Ruth Herz is on the left.  Walter Kamlet is in the back.  Rolf Weinmann is in front and Werner Rindberg is on the right.

    Overview

    Caption
    Four children stand under a tree outside the children's home in Seyre.

    Ruth Herz is on the left. Walter Kamlet is in the back. Rolf Weinmann is in front and Werner Rindberg is on the right.
    Date
    Circa 1940 - 1941
    Locale
    Seyre, France
    Photo Credit
    United States Holocaust Memorial Museum, courtesy of Ruth Herz Goldschmidt
    Event History
    In the year preceding the outbreak of World War II, nearly 1000 Jewish children from Germany and Austria between the ages of 4 and 17 found refuge in Belgium. Some came individually, others illegally, and some on an organized transport which gathered the children from Cologne. The rescue effort was organized by the Comite d'Assistance aux Enfants Juifs Refugies (CAEJR), an organization founded by Madame Goldschmidt-Brodsky, whose husband, Alfred, was an official of the Belgian Red Cross. Most of the children were sheltered in private homes, and about 80 in two large children's homes. The girls' home, known as the Home General Bernheim, was located in the Brussels suburb of Zuen, and the boys' home, called Home Speyer, in the suburb of Anderlecht. After the German invasion of Belgium in May 1940, the children escaped to southern France. For most of the next year, the 100 children lived in an unfurnished barn on a large farm in Seyre, south of Toulouse. The children were accompanied to France by Lucienne and Gaspard deWaay, a couple who had worked with the children in Home Speyer, and by Elka Frank, director of the girls' home.
    The deWaays remained with the children for several months. The older children helped care for the younger ones and worked on nearby farms. Food and clothing were in short supply. The Goldschmidts also fled to France and were living in the town of Cahors.
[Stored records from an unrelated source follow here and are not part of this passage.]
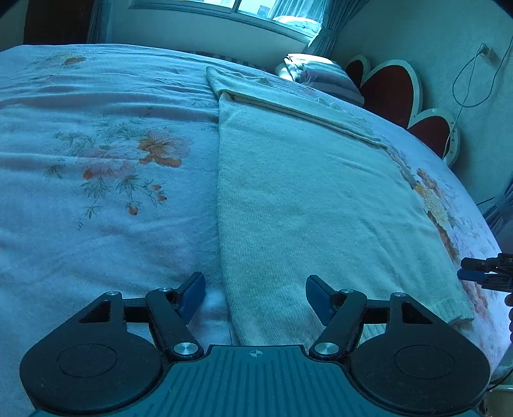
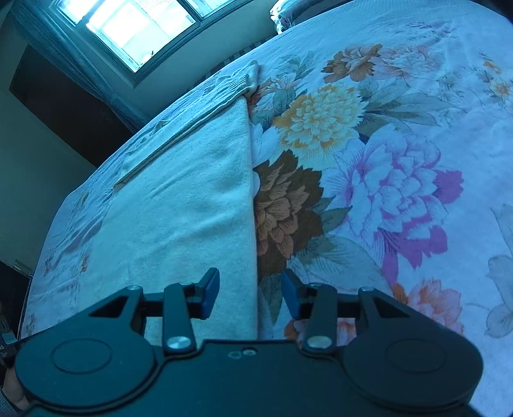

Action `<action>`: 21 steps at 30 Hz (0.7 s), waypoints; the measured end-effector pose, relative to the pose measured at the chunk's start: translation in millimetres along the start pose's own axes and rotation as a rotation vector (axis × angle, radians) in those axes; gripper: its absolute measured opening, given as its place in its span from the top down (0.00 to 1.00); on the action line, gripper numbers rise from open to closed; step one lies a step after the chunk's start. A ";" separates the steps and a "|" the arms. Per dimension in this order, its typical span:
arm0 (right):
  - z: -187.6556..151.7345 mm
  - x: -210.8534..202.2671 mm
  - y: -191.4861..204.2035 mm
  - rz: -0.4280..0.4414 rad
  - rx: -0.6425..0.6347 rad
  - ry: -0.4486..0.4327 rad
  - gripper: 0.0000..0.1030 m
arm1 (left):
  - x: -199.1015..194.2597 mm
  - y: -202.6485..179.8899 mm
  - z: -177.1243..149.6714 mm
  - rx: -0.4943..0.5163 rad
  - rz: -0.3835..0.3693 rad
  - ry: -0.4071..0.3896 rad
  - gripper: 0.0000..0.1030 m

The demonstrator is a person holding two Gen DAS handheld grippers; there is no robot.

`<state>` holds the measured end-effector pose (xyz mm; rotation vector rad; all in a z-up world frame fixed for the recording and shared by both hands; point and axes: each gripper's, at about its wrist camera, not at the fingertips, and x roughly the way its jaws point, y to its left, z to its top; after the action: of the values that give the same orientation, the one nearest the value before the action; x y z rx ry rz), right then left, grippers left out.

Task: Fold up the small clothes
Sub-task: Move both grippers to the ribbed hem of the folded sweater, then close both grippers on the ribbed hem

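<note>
A cream knitted sweater lies flat on the floral bedspread, sleeves folded over its far part. My left gripper is open, its fingers straddling the sweater's near left edge, holding nothing. My right gripper is open and straddles the sweater's near right edge above the bedspread. The right gripper's tips also show in the left wrist view at the far right, beside the sweater's hem corner.
A folded blanket or pillow pile sits at the bed's head beside a red heart-shaped headboard. A window and curtains are beyond the bed. A cable hangs on the wall.
</note>
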<state>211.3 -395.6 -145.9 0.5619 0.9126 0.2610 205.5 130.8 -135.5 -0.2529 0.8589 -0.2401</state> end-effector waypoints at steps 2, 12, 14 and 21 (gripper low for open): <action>-10.2 -4.5 -1.7 0.011 0.034 0.002 0.58 | -4.2 5.2 -4.4 -0.032 -0.039 0.004 0.43; -43.7 -15.6 -10.5 0.082 0.142 0.005 0.59 | -12.4 21.1 -36.6 -0.222 -0.241 0.056 0.48; -48.0 -17.1 -15.2 0.104 0.175 0.003 0.59 | -7.7 30.3 -41.1 -0.300 -0.299 0.059 0.48; -55.3 -7.4 -30.9 0.230 0.289 0.011 0.61 | 17.0 52.6 -44.5 -0.434 -0.442 0.059 0.48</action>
<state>161.8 -405.2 -184.9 0.9356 0.9028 0.3420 187.6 169.8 -192.0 -0.8484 0.9021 -0.4739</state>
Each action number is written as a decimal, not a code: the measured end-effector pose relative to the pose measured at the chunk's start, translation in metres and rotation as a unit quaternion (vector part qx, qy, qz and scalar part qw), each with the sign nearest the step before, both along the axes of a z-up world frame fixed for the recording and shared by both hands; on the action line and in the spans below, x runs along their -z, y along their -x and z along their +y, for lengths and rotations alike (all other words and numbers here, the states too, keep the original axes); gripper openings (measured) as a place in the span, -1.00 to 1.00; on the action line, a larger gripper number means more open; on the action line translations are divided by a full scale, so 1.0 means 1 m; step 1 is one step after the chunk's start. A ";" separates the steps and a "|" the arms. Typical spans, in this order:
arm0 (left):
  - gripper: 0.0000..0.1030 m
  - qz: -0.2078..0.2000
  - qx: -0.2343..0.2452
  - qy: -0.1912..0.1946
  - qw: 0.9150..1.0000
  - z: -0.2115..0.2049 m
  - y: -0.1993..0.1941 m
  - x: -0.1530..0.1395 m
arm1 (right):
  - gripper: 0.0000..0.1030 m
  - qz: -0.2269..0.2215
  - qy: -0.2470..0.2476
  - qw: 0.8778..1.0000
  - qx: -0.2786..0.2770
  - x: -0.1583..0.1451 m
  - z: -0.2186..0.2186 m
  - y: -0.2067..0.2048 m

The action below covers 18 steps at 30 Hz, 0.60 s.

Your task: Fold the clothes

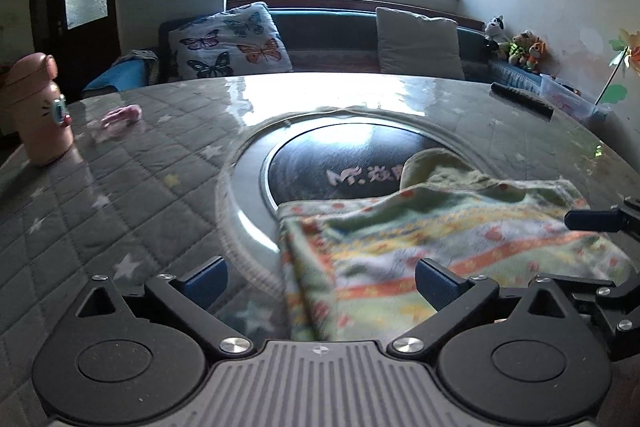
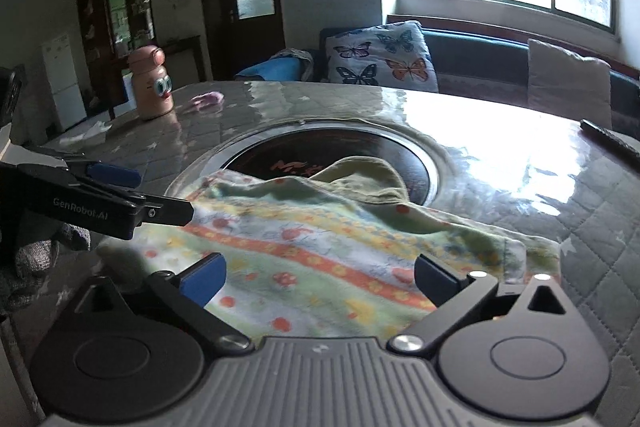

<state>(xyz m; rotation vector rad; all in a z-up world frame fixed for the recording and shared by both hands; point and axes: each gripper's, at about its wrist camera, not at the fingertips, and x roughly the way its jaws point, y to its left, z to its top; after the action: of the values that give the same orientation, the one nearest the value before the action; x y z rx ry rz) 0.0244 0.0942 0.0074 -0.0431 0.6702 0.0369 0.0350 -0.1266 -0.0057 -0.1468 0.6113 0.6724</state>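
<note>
Both tongs (image 1: pixel 320 283) (image 2: pixel 320 281) gape over the blurred garment (image 1: pixel 432 251); pink bottle (image 1: pixel 38 111) stands apart.

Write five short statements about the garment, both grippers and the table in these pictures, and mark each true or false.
1. The striped garment lies partly over the round black cooktop. True.
2. The left gripper is clamped on the garment. False: its jaws stand wide open, gripping nothing.
3. The right gripper is open. True.
4. The pink bottle lies on its side. False: it stands upright.
5. The butterfly cushion sits on the table. False: it rests on the sofa behind.
</note>
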 end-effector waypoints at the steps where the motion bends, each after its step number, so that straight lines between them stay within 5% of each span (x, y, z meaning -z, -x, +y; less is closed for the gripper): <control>1: 1.00 -0.002 0.000 -0.002 1.000 0.000 0.004 0.000 | 1.00 -0.004 0.004 1.000 -0.002 0.001 0.001 0.003; 18: 1.00 -0.016 0.010 -0.046 0.999 -0.022 0.019 0.014 | 1.00 -0.004 0.022 1.000 0.011 0.014 0.011 0.016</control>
<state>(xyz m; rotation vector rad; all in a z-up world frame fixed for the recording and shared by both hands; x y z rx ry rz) 0.0058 0.0719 -0.0068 0.0514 0.6371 0.0484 0.0189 -0.1156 -0.0199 -0.1839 0.6196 0.6361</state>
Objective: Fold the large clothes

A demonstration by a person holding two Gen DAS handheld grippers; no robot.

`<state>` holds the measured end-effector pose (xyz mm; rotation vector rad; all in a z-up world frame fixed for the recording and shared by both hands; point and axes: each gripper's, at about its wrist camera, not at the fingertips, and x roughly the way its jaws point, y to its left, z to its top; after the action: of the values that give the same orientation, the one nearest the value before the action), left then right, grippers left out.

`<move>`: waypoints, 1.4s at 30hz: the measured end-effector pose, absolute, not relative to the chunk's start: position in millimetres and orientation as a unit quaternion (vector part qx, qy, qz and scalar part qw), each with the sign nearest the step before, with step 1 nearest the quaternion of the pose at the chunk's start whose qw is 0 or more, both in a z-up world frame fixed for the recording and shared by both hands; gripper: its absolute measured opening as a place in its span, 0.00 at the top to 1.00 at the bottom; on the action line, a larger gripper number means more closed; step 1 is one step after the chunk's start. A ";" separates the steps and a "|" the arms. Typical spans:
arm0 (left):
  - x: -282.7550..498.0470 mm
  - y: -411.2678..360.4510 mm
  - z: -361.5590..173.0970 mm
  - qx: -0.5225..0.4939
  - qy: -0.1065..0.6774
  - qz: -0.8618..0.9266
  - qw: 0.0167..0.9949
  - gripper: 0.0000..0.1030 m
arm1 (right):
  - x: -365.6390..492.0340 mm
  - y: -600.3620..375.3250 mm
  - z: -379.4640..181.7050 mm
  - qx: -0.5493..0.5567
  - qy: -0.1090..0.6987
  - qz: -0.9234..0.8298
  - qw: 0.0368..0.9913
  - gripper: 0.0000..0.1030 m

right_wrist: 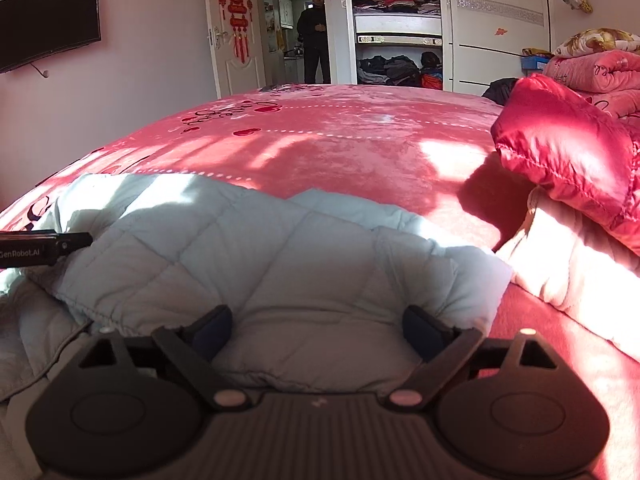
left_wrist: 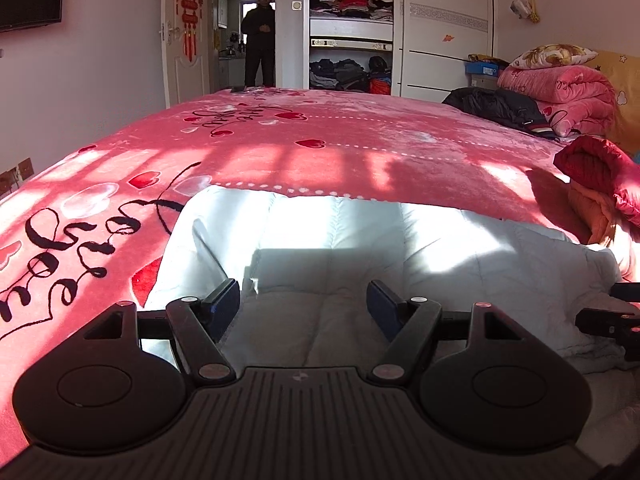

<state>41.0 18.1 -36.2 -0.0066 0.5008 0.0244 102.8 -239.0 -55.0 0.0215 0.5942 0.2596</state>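
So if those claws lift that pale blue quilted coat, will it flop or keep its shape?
The pale blue coat would probably flop: it already lies bent and rumpled on the bed blanket. Its puffy quilted panels suggest it is light for its bulk. The smooth shell may slip between the open fingers unless pinched well.

Quilted jacket (left_wrist: 328, 240): pale blue, stitched in a square quilting pattern; sunlit patches read near white

Bed cover (left_wrist: 320, 140): pink, printed with red and white hearts, black cursive script and white dotted lines

Puffer jacket (right_wrist: 568, 160): glossy red with stitched channels; the garment (right_wrist: 580, 256) beneath it is cream to peach

Folded blanket (left_wrist: 560, 88): pink with dark script; the pillow (left_wrist: 556, 55) on top carries a cream and gold floral print

Dark jacket (left_wrist: 496, 106): black

Left hand-held gripper (left_wrist: 303, 306) and right hand-held gripper (right_wrist: 316, 330): black bodies, dark blue finger pads

Door ornament (right_wrist: 237, 12): red with tassels

Wardrobe door (left_wrist: 448, 28): white with thin black lines and a grey patterned band
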 end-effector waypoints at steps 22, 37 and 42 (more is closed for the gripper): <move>-69.6 49.5 13.4 -0.009 0.257 0.046 0.965 0.05 | 6.2 -265.6 12.1 0.020 0.272 0.122 0.954 0.05; -104.5 71.4 12.7 -0.048 0.327 0.036 0.943 0.03 | -38.8 -291.6 11.4 0.074 0.333 0.100 0.935 0.05; -106.1 86.6 6.7 -0.083 0.351 0.035 0.932 0.03 | -50.1 -297.2 6.1 0.113 0.372 0.100 0.916 0.05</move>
<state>-106.1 86.6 6.7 -0.1706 0.7176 0.0707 -50.1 -297.2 6.1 0.2317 0.7645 0.2066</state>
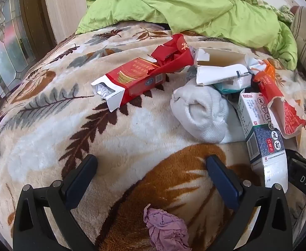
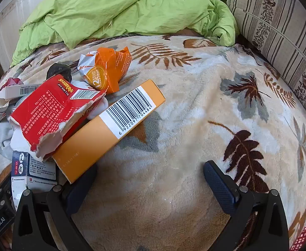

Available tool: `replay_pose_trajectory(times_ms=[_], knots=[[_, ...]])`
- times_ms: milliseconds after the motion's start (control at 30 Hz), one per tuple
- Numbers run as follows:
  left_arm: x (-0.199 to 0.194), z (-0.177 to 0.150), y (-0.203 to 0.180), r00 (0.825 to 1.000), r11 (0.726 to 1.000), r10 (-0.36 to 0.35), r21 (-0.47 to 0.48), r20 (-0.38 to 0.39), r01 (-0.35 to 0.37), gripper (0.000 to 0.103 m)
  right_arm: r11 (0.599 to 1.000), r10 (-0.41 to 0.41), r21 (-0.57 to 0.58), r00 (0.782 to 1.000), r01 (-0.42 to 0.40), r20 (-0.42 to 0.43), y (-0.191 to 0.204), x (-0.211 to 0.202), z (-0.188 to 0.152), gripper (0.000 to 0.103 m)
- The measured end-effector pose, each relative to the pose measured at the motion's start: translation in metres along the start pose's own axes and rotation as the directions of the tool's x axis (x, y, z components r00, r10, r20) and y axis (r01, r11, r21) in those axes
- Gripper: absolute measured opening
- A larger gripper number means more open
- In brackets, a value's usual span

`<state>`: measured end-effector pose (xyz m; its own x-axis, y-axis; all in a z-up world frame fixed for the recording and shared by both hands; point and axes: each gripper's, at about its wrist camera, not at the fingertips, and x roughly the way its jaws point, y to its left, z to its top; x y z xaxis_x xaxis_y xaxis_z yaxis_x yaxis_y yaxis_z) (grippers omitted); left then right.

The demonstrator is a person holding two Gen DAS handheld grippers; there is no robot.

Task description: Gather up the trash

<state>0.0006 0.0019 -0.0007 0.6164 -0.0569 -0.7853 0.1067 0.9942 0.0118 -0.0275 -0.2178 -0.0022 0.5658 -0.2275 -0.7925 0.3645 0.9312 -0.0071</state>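
Observation:
Trash lies in a pile on a leaf-patterned blanket (image 1: 48, 115). In the left wrist view: a red cigarette carton (image 1: 132, 79), torn red paper (image 1: 173, 52), a white box (image 1: 219, 67), white socks (image 1: 201, 113), a medicine box (image 1: 261, 133), a torn red-orange box (image 1: 278, 98). A crumpled purple paper (image 1: 165, 228) lies between the fingers of my open left gripper (image 1: 150, 163). In the right wrist view: an orange box (image 2: 111, 129), the torn red box (image 2: 54, 113), an orange wrapper (image 2: 106, 71). My right gripper (image 2: 150, 171) is open and empty; its left finger sits under the orange box's near end.
A green quilt (image 1: 184, 6) is bunched at the far side of the bed. A striped cushion (image 2: 278, 27) lines the right edge. A glass-panelled door (image 1: 4, 41) stands at the left. The blanket to the right of the pile (image 2: 226, 104) is bare.

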Motion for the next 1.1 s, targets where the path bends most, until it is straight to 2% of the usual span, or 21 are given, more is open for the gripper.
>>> replay_pose_trajectory(times_ms=[33,200,433,567,633,700,800,900,1000,1100], knots=[[0.0,0.0,-0.001,1.0,1.0,0.017,0.014,0.004,-0.017,0.103,1.0,0.001,0.001,1.0,-0.001,0.001,0.0,0.0,0.0,0.102],[-0.002,0.001,-0.001,1.0,0.999,0.016,0.03,0.003,-0.016,0.103,1.0,0.001,0.001,1.0,-0.002,0.002,0.0,0.0,0.0,0.102],[-0.011,0.005,0.003,1.0,0.997,-0.019,0.069,-0.015,0.02,0.103,1.0,-0.016,-0.01,1.0,0.016,-0.003,0.002,-0.002,0.0,0.102],[-0.029,0.001,0.004,0.999,0.997,-0.004,0.077,0.05,0.0,0.103,0.999,0.036,-0.037,0.998,-0.038,-0.049,-0.001,-0.006,0.001,0.102],[-0.041,-0.002,0.008,0.997,0.998,-0.03,0.056,0.065,0.026,0.103,0.997,0.054,-0.06,0.996,-0.058,-0.065,-0.005,-0.013,0.001,0.102],[-0.054,-0.005,0.01,0.996,0.998,-0.033,0.058,0.08,0.028,0.103,0.997,0.036,-0.073,0.999,-0.038,-0.032,-0.009,-0.028,-0.002,0.102],[-0.083,-0.009,0.011,0.984,0.997,-0.006,0.078,0.176,-0.008,0.103,0.996,0.063,-0.073,0.994,-0.056,0.094,-0.017,-0.068,-0.01,0.102],[-0.111,-0.018,0.012,0.967,0.994,0.02,0.097,0.254,-0.046,0.103,0.998,0.068,-0.02,0.966,-0.065,0.25,-0.031,-0.114,-0.021,0.102],[-0.136,-0.035,0.016,0.96,0.993,0.008,0.108,0.279,-0.04,0.103,0.988,0.142,0.023,0.946,-0.155,0.29,-0.04,-0.145,-0.035,0.102],[-0.164,-0.059,0.021,0.947,0.99,0.0,0.131,0.322,-0.045,0.103,0.991,0.127,0.001,0.923,-0.137,0.363,-0.041,-0.183,-0.059,0.102]])
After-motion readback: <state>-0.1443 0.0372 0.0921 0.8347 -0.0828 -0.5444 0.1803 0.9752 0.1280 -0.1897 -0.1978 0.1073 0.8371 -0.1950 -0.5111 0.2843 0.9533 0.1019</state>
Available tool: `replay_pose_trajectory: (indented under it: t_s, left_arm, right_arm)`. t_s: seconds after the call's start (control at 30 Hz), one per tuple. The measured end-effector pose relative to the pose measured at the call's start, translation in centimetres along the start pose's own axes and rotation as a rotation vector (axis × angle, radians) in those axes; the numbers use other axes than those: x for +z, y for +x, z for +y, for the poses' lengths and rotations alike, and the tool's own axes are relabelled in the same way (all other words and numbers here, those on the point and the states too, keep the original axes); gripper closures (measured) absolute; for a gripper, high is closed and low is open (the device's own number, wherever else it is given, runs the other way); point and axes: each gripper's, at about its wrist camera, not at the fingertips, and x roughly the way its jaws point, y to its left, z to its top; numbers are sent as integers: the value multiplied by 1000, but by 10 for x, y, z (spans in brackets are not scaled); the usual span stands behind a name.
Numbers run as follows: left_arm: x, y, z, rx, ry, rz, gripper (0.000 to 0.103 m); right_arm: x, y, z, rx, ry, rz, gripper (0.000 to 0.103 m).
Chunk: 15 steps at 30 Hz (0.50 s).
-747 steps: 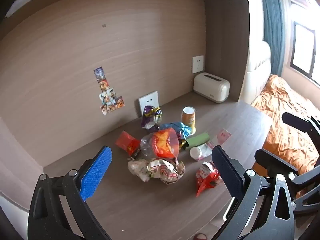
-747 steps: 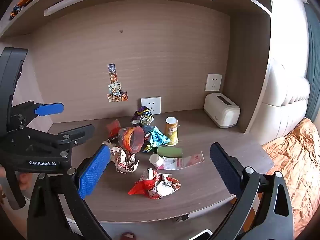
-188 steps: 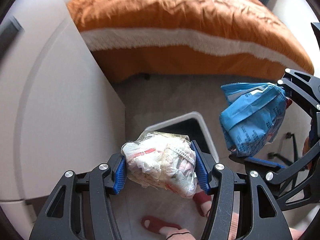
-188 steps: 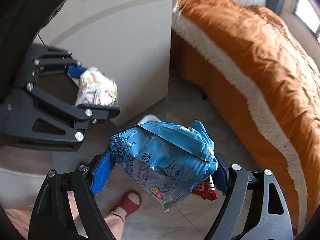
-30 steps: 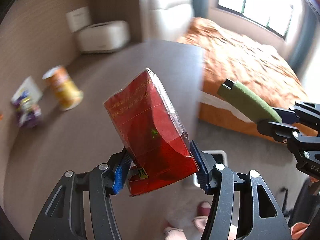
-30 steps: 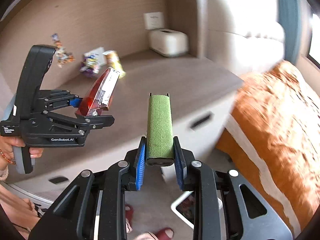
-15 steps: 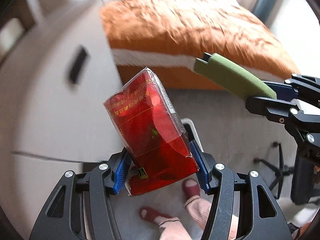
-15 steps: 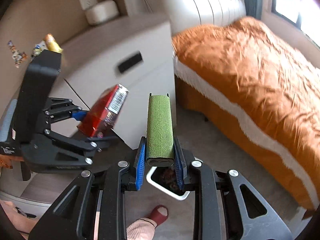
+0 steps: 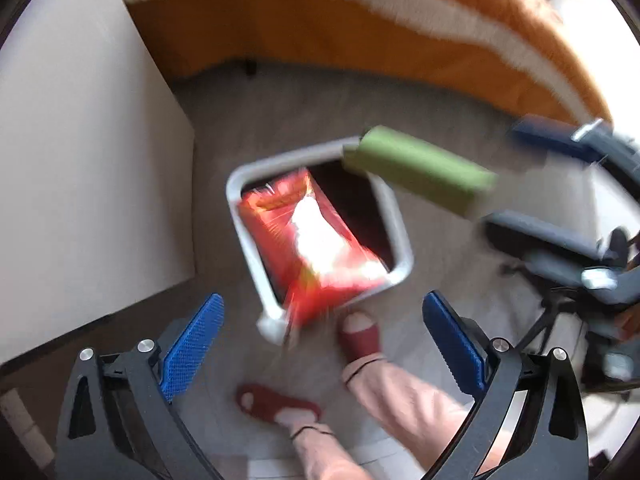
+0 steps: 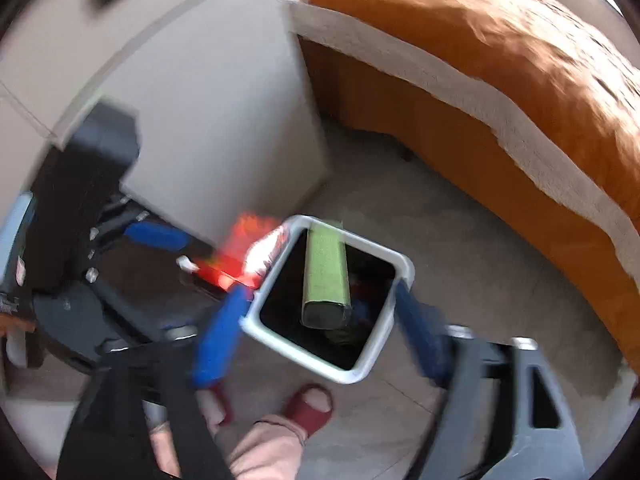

Utilizing their connections with the Swiss Red Cross, they made contact with Maurice and Elinor Dubois, local heads of the Secours Suisse aux Enfants (Swiss Children's Aid), an agency of the Swiss Red Cross, and prevailed upon them to come to the aid of the Jewish refugee children. During the autumn of 1940, the Secours Suisse took charge of the group in Seyre, now under the direction of Alexander and Elka Frank, and brought in badly needed supplies. They also decided to move the children to a more secluded site, the abandoned Chateau de La Hille, which was closer to the Spanish border. In February of 1941, the older boys moved to the chateau to begin renovating it for occupancy. Elka and Alexander Frank followed with the younger children a few months later. Shortly after the move, Roesli Naef assumed the directorship of the home. During the summer of 1941, seventeen of the younger La Hille children were able to leave for the United States through the efforts of of the US Committee for the Care of European Children assisted by the AFSC (American Friends Service Committee). Two other teenagers also immigrated to the US that summer. In August 1942, French police raided the La Hille colony and arrested approximately 40 of the older children, who were then sent to the Le Vernet internment camp to await deportation. Naef immediately contacted Maurice Dubois, who went to see Rene Bousquet, the authorities in Vichy to demand the release of the children. When Dubois threatened to close all the Swiss camps in France, Vichy agreed to free the La Hille youth. After their return to the home in September, Naef began making arrangements to smuggle the older children into Spain or Switzerland. A few were caught and arrested by the border police, but most escaped. Of the original 100 plus children about 90 survived, but twelve teenagers and one adult were deported to Auschwitz and Majdanek. One, Werner Epstein, survived Auschwitz and a death march. During the final year of the war, a number of French and Spanish refugee children also came to live at the La Hille home. Yad Vashem later recognized both Maurice Dubois and Roesli Naef as Righteous Among the Nations: Dubois in 1985 and Naef in 1989.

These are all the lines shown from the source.